La Due Diligence y su importancia como fase previa al a compraventa de una empresa

La decisión de adquirir una empresa es siempre complicada. Dejando de lado los parámetros económicos que deben constituir la verdadera motivación del empresario adquirente, resulta evidente que deben llevarse a cabo las actuaciones de comprobación e investigación de la mercantil que vamos a comprar con la máxima cautela o con la diligencia debida (entroncando con el significado de la expresión anglosajona Due Diligence).

Nuestra intención es la de explicaros el procedimiento previo a la consumación de la adquisición de la empresa y que tiene como objetivo principal facilitar al comprador el mejor conocimiento posible de la realidad jurídica y económica de la mercantil.

En esencia se trata de la revisión de la totalidad de los aspectos relativos a la actividad de la empresa (jurídicos, contables, financieros, medioambientales, productivos..).

A la hora de ejecutar la due diligence podemos diferenciar tres fases:

1.- Encargo y determinación del procedimiento a seguir:

– Se deben identificar todos los documentos a examinar para lo cual elaboraremos la oportuna lista de documentos.

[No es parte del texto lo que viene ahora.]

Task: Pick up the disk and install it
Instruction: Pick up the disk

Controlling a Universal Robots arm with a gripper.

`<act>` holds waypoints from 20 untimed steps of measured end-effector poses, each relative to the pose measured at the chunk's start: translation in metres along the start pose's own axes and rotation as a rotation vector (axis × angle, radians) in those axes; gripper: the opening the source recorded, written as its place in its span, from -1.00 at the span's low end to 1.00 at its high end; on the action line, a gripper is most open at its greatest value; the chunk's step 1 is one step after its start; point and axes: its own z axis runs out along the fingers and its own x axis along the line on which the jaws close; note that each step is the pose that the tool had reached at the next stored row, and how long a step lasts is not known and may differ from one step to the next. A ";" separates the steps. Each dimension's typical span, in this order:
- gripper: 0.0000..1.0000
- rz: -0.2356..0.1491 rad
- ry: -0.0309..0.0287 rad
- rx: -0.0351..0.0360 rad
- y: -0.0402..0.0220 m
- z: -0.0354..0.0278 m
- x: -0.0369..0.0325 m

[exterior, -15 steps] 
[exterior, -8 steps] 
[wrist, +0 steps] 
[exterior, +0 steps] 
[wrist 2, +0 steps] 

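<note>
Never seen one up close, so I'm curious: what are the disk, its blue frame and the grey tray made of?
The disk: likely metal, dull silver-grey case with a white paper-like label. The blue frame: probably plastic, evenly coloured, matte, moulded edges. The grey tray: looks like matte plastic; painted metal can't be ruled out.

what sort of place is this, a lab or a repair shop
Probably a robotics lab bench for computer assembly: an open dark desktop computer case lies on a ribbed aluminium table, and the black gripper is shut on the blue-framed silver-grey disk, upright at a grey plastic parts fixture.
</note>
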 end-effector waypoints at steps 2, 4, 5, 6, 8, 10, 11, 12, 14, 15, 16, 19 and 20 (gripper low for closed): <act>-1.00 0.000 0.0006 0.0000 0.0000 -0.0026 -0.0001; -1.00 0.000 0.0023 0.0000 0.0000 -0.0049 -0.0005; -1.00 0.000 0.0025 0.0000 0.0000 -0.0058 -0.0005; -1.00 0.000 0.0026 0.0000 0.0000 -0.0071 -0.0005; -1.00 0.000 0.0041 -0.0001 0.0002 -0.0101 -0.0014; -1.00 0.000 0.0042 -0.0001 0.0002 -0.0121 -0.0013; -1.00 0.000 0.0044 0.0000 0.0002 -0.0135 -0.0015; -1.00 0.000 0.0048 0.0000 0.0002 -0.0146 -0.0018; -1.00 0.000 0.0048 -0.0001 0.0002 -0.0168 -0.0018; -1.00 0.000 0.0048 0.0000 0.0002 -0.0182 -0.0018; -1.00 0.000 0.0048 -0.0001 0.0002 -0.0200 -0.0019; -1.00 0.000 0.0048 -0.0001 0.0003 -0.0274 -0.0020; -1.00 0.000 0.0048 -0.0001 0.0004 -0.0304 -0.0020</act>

2.- Recogida de información y documentación:

– Determinación del modo en que se aportará la documentación.

– Plazos: para la recogida de la documentación y para la conclusión del examen.

– Identificación de las personas de la empresa responsables de aportar la información.

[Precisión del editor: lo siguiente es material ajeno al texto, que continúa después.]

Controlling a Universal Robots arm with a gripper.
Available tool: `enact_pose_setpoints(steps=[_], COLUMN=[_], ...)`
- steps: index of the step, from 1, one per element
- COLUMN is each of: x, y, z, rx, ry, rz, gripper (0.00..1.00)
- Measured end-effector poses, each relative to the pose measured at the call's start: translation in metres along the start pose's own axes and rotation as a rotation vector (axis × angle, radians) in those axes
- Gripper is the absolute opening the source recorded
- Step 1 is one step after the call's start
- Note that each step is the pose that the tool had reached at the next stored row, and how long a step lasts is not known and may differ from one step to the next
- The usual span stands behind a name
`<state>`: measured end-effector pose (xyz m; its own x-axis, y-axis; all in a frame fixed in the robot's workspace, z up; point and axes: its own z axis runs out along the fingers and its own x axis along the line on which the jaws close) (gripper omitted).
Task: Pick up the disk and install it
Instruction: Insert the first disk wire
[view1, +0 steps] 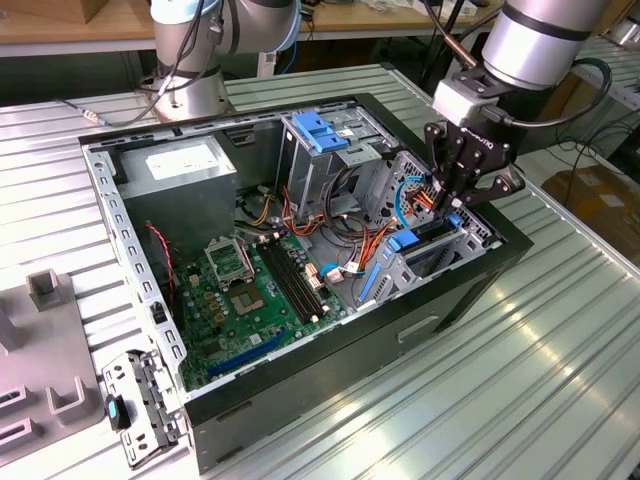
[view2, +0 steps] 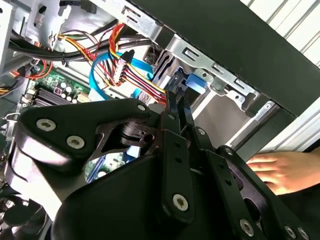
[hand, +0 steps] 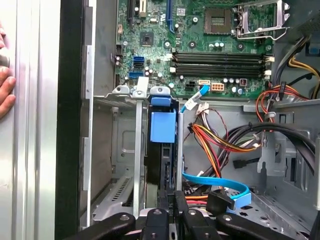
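Inside the open computer case (view1: 300, 400), the disk (hand: 161, 150) is seen upright in its bay, pinched at its edge by the closed gripper (view1: 455, 205).

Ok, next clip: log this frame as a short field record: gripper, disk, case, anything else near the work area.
gripper: low over the drive bay at the case's end on the exterior view's right, fingers close together
disk: standing on edge in the bay slot, blue tab on its end, gripper at its near edge
grasp: appears pinched on the disk; contact partly hidden
case: open on the table, motherboard exposed
cables: orange, red and blue bundles beside the bay
hand: a person's, resting outside the case wall
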<state>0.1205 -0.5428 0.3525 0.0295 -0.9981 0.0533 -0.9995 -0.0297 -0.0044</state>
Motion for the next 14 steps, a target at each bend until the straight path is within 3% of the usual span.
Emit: enact_pose_setpoints(steps=[3, 10, 14], x=[0.0000, -0.0001, 0.0000], y=[0.0020, 0.0046, 0.0066], z=[0.0009, 0.0012, 0.0015], rx=[0.0110, 0.0115, 0.0130], ry=[-0.0024, -0.0025, -0.0027], rz=[-0.001, 0.000, -0.030], gripper=[0.17, 0.17, 0.17])
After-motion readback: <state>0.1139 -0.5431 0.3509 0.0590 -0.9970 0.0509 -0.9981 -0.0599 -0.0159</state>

3.- Análisis completo y global a cargo de nuestros profesionales y emisión del informe final.

– El informe recogerá el resultado final del análisis de la información recopilada y se divide en tres partes:

Introducción: descripción del objeto de revisión y de los métodos empleados.

Desarrollo o cuerpo del informe: donde se desarrolla mediante resumen cada una de las áreas analizadas.

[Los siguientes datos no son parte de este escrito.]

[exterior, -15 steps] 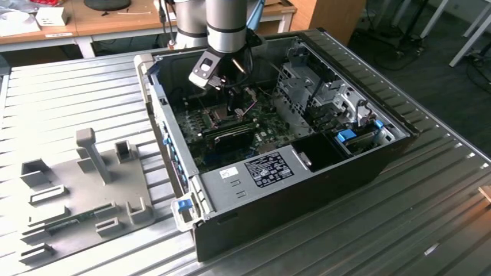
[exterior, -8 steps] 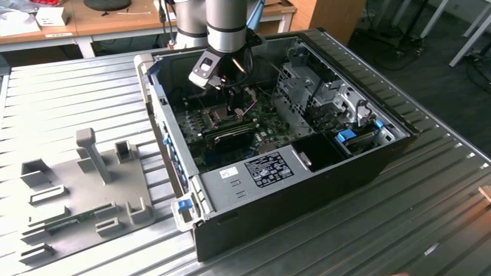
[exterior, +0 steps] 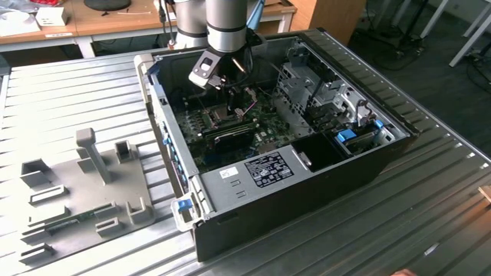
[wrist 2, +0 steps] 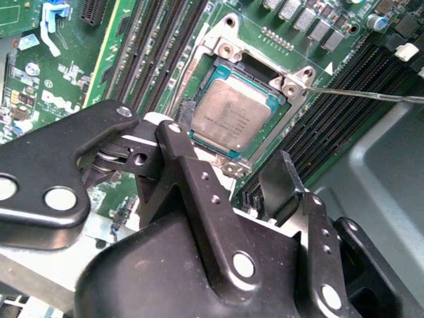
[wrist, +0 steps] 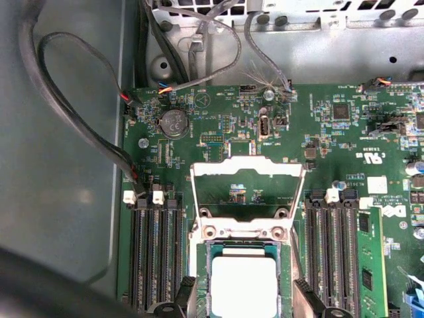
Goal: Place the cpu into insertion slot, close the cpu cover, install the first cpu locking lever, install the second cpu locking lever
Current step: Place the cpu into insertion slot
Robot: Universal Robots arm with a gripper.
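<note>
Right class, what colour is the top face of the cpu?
The cpu is dull silver-grey on top, clearest in the second wrist view.

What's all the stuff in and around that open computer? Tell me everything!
computer case: one, black and grey, open, lying on the ribbed metal table
circuit board: one, green, inside the case
cpu: one, silver-grey, lying in the insertion slot
cpu cover: one, shiny metal, standing open beside the slot
memory slots: several, black, on both sides of the slot
coin battery: one, silvery, on the board
cables: a few, black, along the case wall
holder plate: one, grey, on the table at the exterior view's left
gripper: one, black, open, fingers either side of the cpu
</note>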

Conclusión: momento en que se detallarán las irregularidades detectadas, sus consecuencias y, cuando sea posible, las soluciones a las mismas.

Desde un punto de vista práctico el resultado de la due diligence nos permitirá:

Por un lado, conocer la situación jurídica y económica de la empresa, poniendo de manifiesto no sólo ilegalidades o deudas ocultas sino también la existencia de riesgos jurídicos que pudieran resultar insalvables.

Por otro lado, valorar en su justa medida la empresa permitiendo determinar si la oferta inicial propuesta por el comprador se ajusta al resultado final. La existencia de dificultades, riesgos o deudas puede provocar el desistimiento de la operación o en su caso la rebaja del precio de compraventa.

La mejor decisión no es comprar o no comprar sino tomar una decisión fundamentada y justificada que sólo podemos tomar tras contratar una due diligence.